Though the glabellar inflation characteristic of Dinea was very similar to that seen in Onchonotopsis, other traits such as the long and flat anterior border indicate that it is unrelated. Instead, the Westrop and Dengler tentatively conclude it was related to Asaphiscus, which has a similar cranidium border and palpebral lobe, and that Dinea was therefore part of the family Asaphiscidae. This would indicate that inflated glabella convergently evolved in multiple contemporary lineages, rather than being unique to Onchonotopsidae as previously thought.

==Description==
It is distinguished from other trilobites by the convex shape and large, inflated size of its glabella, a bulbous region of the cranidium containing the front of the digestive tract. Additional distinguishing features are the long preglabellar and preocular fields (the flat fronts of the head in front of glabella and eyes respectively) which slope into a flat border, as well as the long palpebral lobe (a ridge above the eyes). Such a large glabella may have evolved to expand the foregut, and it has been speculated this may have helped store low-quality food acquired in non-selective particle feeding.

The type species D. bulla has an especially inflated glaballa, occupying 70% of the length of the cranidium and possessing a spinose backward projection overhanging the occipital ring (a structure behind the glabella, connecting the head to the body). The combination of this inflated size and overhanging shape is unique to the species. The furrow between the glabella and occipital ring, the occipital furrow, is lost in the center. The frontal area, the flat plate in front of the glabella, consists of the remaining 30% of the cranidium. As in other trilobites, it's split between a preglabellar section and an anterior border by the anterior border furrow, which is well incised. The anterior border is two thirds the length of the preglabullar field.

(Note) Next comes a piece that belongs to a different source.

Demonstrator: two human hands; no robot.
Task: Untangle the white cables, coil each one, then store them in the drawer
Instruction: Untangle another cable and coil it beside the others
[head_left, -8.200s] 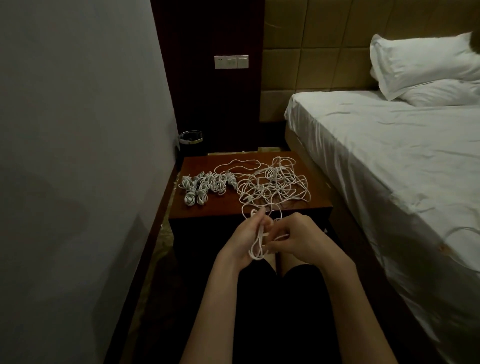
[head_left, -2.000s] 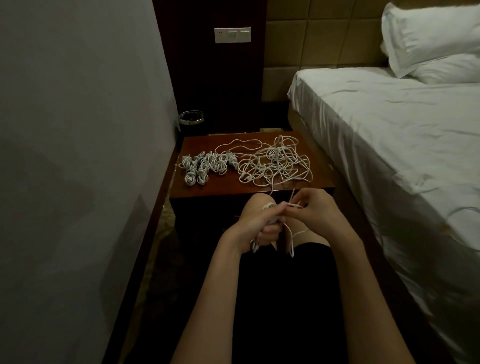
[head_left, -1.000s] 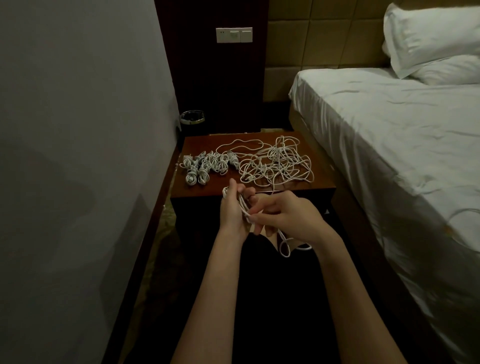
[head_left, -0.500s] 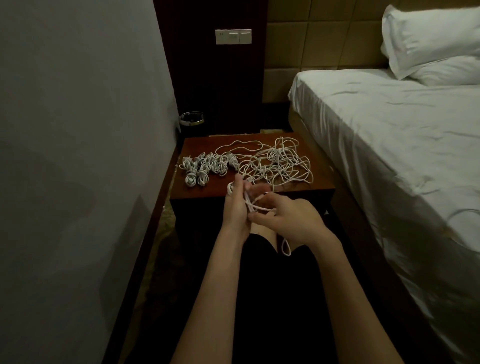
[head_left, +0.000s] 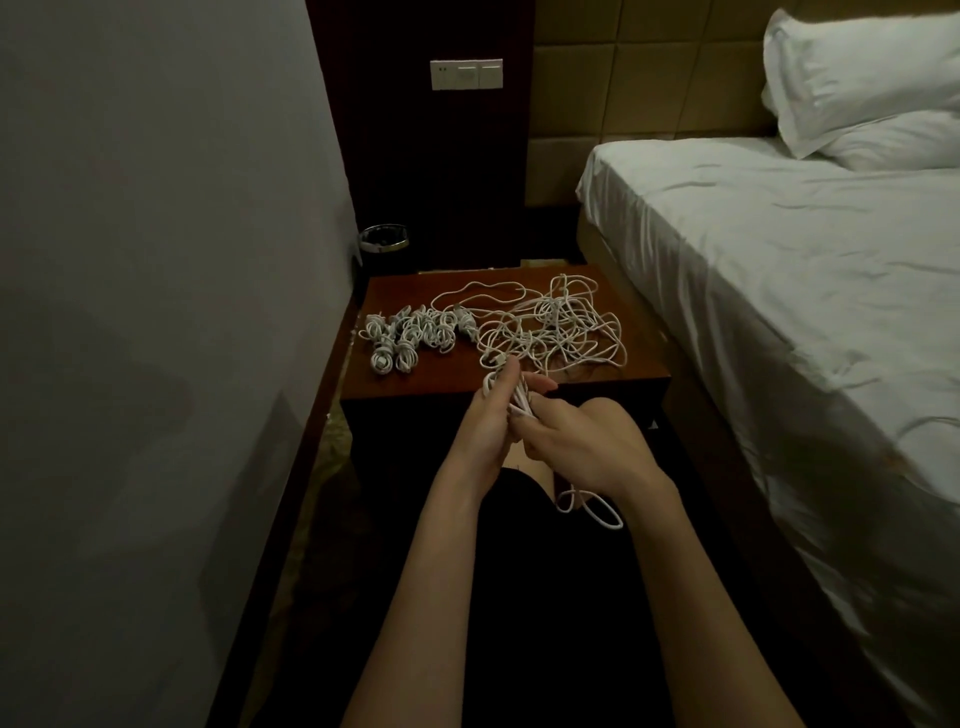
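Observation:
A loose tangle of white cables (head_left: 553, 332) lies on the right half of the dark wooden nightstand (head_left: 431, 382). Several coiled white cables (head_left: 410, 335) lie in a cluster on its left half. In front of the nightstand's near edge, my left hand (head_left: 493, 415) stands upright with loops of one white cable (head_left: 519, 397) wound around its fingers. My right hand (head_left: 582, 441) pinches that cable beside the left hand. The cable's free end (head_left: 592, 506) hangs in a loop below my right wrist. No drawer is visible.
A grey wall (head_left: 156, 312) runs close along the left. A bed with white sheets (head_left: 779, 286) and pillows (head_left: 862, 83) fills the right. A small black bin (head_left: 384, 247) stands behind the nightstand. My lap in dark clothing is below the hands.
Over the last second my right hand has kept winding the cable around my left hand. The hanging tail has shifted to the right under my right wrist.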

D. convexus has a shorter glabella, only 60% of cranidial length. It is still inflated in size, rising well above the occipital ring. However, it lacks the spinous projection and therefore does not having over this ring, unlike D. bulla; the highest point is instead located around the middle of the glabella The occipital furrow is well incised all the way through, rather than reduced in the center. The frontal area is even longer than in D. bulla, and the preglabellar region comprises more of its length; the anterior border is only 35% the length of the preglabellar field. The anterior border furrow separating the two is far more shallow in this species, with the regions primarily distinguished by the abrupt sloping shape. An additional distinct trait of the species is the more strongly divergent nature of its anterior facial sutures.

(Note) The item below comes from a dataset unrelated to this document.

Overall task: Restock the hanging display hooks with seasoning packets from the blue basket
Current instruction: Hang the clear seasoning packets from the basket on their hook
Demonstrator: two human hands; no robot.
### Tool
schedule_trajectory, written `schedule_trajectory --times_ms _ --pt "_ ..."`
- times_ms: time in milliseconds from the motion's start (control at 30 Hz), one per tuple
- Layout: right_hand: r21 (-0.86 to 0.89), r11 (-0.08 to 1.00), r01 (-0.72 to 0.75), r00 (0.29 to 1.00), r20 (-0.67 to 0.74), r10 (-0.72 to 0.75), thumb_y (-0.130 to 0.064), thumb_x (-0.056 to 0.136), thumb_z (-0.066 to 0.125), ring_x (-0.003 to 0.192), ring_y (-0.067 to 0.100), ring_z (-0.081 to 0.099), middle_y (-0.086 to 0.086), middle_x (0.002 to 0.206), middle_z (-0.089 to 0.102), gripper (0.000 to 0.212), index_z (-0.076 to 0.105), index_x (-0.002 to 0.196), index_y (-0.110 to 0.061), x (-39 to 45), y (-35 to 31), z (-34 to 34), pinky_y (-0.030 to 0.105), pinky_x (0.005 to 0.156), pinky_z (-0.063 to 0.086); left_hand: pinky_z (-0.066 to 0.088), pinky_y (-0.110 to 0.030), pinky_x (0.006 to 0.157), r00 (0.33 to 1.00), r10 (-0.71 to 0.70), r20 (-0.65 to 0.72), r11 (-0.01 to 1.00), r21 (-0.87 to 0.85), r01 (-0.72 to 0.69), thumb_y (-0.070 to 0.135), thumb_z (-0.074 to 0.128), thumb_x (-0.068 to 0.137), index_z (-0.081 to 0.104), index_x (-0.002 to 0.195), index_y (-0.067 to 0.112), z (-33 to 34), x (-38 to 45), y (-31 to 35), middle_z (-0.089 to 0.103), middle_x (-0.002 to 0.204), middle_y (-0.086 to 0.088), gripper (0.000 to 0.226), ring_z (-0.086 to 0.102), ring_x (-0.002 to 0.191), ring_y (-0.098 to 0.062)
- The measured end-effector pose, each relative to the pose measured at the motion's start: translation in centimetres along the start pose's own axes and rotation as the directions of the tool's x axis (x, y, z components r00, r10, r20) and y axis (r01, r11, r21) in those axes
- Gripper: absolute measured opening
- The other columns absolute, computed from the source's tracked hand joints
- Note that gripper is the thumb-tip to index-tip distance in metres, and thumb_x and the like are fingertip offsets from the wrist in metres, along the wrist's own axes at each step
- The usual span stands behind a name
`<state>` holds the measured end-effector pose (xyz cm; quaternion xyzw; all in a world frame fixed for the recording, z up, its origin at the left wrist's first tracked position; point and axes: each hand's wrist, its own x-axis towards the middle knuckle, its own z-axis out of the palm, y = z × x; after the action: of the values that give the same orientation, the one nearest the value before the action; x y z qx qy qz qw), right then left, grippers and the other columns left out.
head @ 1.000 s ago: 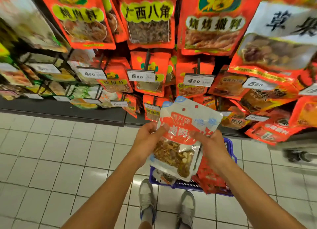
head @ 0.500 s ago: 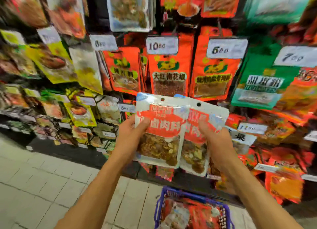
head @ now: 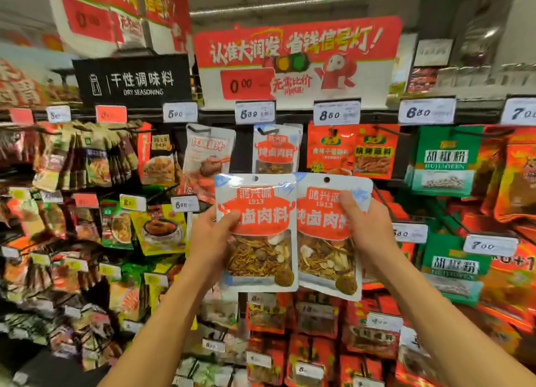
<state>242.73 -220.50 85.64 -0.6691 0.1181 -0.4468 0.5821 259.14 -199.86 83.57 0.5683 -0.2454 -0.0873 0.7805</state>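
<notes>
The left hand (head: 213,241) pinches one stew-spice packet (head: 258,233); the right hand (head: 367,230) pinches another stew-spice packet (head: 324,236). They look light and floppy. Hold them near the hang hole (head: 327,179).

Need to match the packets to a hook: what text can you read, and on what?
"DRY SEASONING": black aisle sign.
"1913": left held packet, right held packet.
"8.80": price tag.
"0.00": red banner.
"HUJIAOFEN": green packet.
Lower tags: too blurred.

Two seasoning packets (head: 256,233) (head: 327,236) side by side, one per hand (head: 211,241) (head: 368,230), below matching hung packet (head: 275,149).
</notes>
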Motion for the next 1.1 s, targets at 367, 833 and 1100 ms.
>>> schedule_trajectory --times_ms 367,833,1100 --pt "0.052 0.999 -0.015 0.999 -0.044 0.017 -0.033 0.097 0.067 0.075 0.02 0.077 0.002 0.083 0.079 0.023 0.071 0.097 -0.011 6.9 -3.1 9.4 0.025 0.057 0.058 0.06 -0.042 0.082 0.992 0.04 0.123 0.998 -0.042 -0.035 0.02 0.065 0.097 0.07 0.113 0.015 -2.9 9.0 3.2 0.08 0.099 -0.008 0.017 0.077 0.091 -0.025" --pt "0.01 0.999 -0.03 0.984 -0.174 0.031 -0.031 0.098 0.064 0.066 0.017 0.076 0.0 0.074 0.078 0.023 0.072 0.083 -0.015 12.1 -1.2 15.2 0.029 0.052 0.057 0.061 -0.038 0.08 0.99 0.1 0.102 0.991 -0.095 -0.091 0.032 0.065 0.098 0.069 0.103 0.023 -2.3 13.9 1.7 0.08 0.095 0.0 0.011 0.078 0.089 -0.018" --pt "0.079 0.997 -0.026 0.979 -0.201 0.041 -0.026 0.096 0.063 0.059 0.014 0.074 0.001 0.071 0.077 0.02 0.07 0.081 -0.015 12.8 -0.9 16.0 0.022 0.044 0.05 0.061 -0.028 0.069 0.981 0.131 0.142 0.99 -0.066 -0.123 0.035 0.063 0.098 0.068 0.103 0.022 -2.2 15.0 2.2 0.08 0.095 0.002 0.015 0.077 0.088 -0.015"
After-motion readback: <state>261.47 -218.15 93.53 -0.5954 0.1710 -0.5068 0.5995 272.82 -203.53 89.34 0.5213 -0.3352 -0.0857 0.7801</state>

The third, unnamed species of Dinea has a similar glabella to D. bulla, but does not extend as far backwards or come to the same blunt pointed endpoint. Similar to D. convexu, its occipital ring is completely separate from the glabella, with a clear incision, rather than partially fused through the midline as in D. bulla. The anterior border is especially long in this species, compromising the majority of the frontal area rather than being smaller than the preglabbelar region.